Sorry. It's just that I've been seeing this claim way too much 
frequently, especially in learn, where there have been too many 
threads about trying to avoid decoding. Most often, for the wrong 
reasons.

 The use of that enum array is fine but somewhat fragile - a 
 small refactoring may trigger an allocation.

Declaring it as a simple 4-member TypeTuple would iliminate the 
(potential) issue, as a TT *can't* be runtime indexed. Seems like 
a good compromise.

 Trying a static immutable array may be in order.

That would actually create an object, and potentially prevent 
optimizations (I think, maybe). The TT seems cleaner to me 
anyways.

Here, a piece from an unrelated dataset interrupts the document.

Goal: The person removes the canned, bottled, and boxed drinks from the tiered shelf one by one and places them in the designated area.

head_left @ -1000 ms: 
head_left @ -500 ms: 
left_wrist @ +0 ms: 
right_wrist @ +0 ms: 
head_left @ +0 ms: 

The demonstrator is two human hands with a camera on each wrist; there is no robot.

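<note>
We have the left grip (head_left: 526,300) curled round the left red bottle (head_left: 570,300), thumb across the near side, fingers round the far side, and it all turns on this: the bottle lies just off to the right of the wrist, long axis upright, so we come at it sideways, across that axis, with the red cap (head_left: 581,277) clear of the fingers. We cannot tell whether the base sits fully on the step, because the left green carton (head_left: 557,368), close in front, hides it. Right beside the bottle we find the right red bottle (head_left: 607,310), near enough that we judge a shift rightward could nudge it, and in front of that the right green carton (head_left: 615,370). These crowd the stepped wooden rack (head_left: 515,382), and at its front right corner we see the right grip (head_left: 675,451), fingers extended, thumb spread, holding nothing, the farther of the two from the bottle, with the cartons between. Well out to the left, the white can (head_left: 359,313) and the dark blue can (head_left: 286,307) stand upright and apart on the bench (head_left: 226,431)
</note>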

I'll create a pull for it.

Aug 25 2014

"monarch_dodra" <monarchdodra gmail.com> writes:

On Monday, 25 August 2014 at 22:04:34 UTC, monarch_dodra wrote:
 I'll create a pull for it.

https://github.com/D-Programming-Language/phobos/pull/2464

Aug 25 2014

"monarch_dodra" <monarchdodra gmail.com> writes:

On Sunday, 24 August 2014 at 12:24:03 UTC, Andrei Alexandrescu 
wrote:
 To that end I'm working on RCString, an industrial-strength 
 string type that's much like string, just reference counted and 
 with configurable allocation. It's safe, too - user code cannot 
 casually extract references to string internals. By default 
 allocation would use GC's primitives; one thing I learned to 
 appreciate about our GC is its ability to free memory 
 explicitly, which means RCString will free memory 
 deterministically most of the time, yet if you leak some (e.g. 
 by having RCString class members) the GC will pick up the 
 litter. I think reference counting backed up by a GC that lifts 
 litter and cycles and is a modern, emergent pattern that D 
 could use to great effect.

 (Speaking of which: Some, but not all, types in std.container 
 use reference counting. One other great area of improvement 
 would be to guarantee that everything is std.container is 
 reference counted. Containers are the perfect candidate for 
 reference counting - they are typically large enough to make 
 the reference counting overhead negligible by comparison with 
 the typical work on them.)

One issue this proposal seems to forget (and it's a problem that 
transcends D), is that the GC does not finalize structs. Your RC 
proposal is fine and good for strings, because the individual 
chars don't have destructors. But unless we migrate *everything* 
to using RC, we'd still be leaking non-memory resources.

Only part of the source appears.